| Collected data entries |
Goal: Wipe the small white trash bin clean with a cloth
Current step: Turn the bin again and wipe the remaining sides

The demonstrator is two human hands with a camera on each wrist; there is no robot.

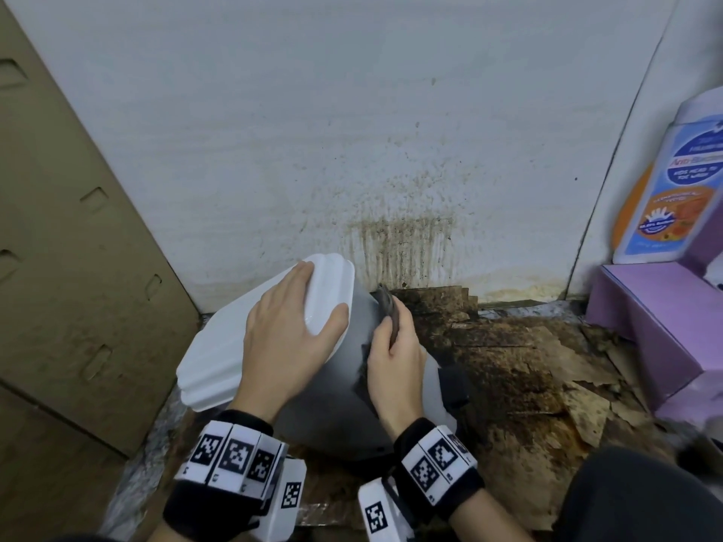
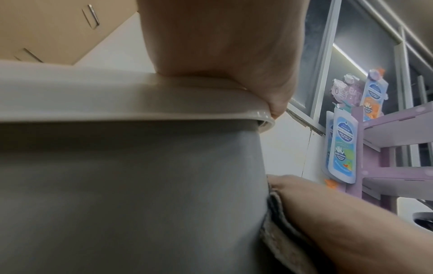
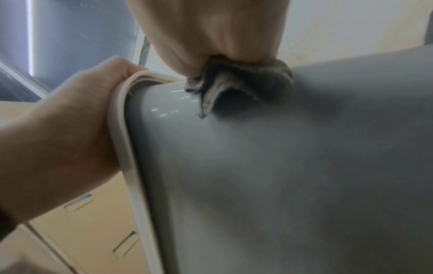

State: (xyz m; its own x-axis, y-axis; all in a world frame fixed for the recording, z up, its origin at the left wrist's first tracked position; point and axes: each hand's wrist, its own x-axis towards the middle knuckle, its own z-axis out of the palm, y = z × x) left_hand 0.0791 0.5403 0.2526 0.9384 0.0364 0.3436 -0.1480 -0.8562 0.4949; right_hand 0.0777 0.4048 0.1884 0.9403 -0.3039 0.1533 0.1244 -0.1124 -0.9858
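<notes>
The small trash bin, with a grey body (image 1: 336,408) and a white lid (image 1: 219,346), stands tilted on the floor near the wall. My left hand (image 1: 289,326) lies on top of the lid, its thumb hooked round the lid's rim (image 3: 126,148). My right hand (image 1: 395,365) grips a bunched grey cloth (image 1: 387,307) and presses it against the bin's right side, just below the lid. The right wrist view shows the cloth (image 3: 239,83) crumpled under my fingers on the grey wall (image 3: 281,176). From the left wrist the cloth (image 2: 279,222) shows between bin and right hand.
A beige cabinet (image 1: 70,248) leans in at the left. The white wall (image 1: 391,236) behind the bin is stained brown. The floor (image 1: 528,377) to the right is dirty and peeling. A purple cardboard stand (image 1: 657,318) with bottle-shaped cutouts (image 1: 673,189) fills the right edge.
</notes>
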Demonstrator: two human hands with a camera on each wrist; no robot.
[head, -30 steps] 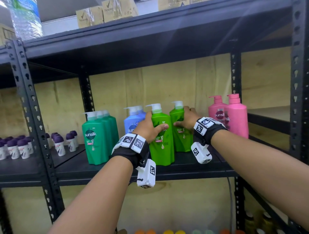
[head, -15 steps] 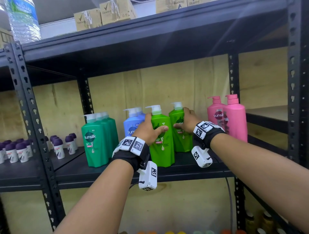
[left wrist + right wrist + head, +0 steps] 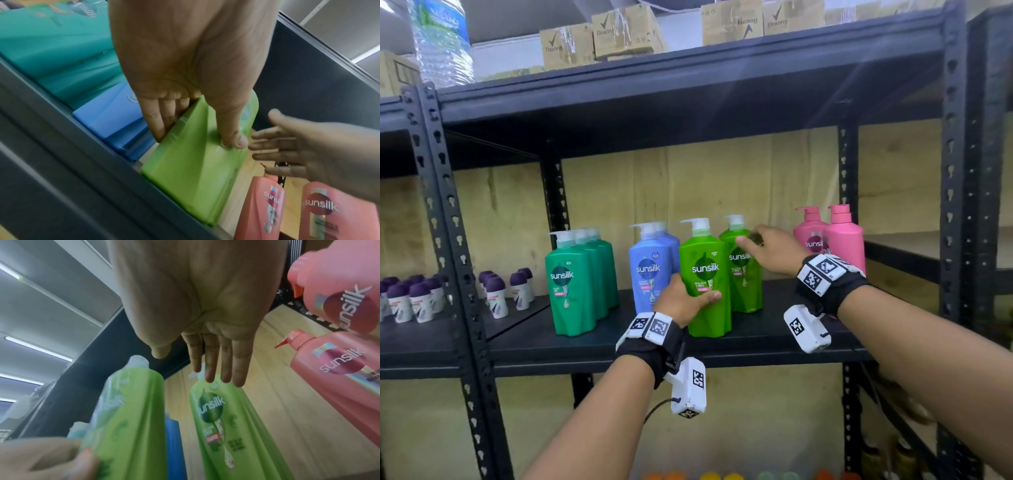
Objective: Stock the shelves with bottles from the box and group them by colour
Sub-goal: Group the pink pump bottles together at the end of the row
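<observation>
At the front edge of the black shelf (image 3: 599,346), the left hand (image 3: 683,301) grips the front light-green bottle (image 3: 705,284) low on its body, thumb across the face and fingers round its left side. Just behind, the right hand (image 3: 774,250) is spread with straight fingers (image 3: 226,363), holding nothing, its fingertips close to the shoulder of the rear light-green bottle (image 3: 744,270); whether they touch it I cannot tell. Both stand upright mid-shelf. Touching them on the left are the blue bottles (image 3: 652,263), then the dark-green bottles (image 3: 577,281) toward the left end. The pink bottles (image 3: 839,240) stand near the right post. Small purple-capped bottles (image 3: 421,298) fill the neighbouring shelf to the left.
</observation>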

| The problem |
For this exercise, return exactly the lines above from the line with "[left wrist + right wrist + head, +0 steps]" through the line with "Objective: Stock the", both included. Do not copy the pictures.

| Task result |
[left wrist + right wrist + head, +0 steps] 
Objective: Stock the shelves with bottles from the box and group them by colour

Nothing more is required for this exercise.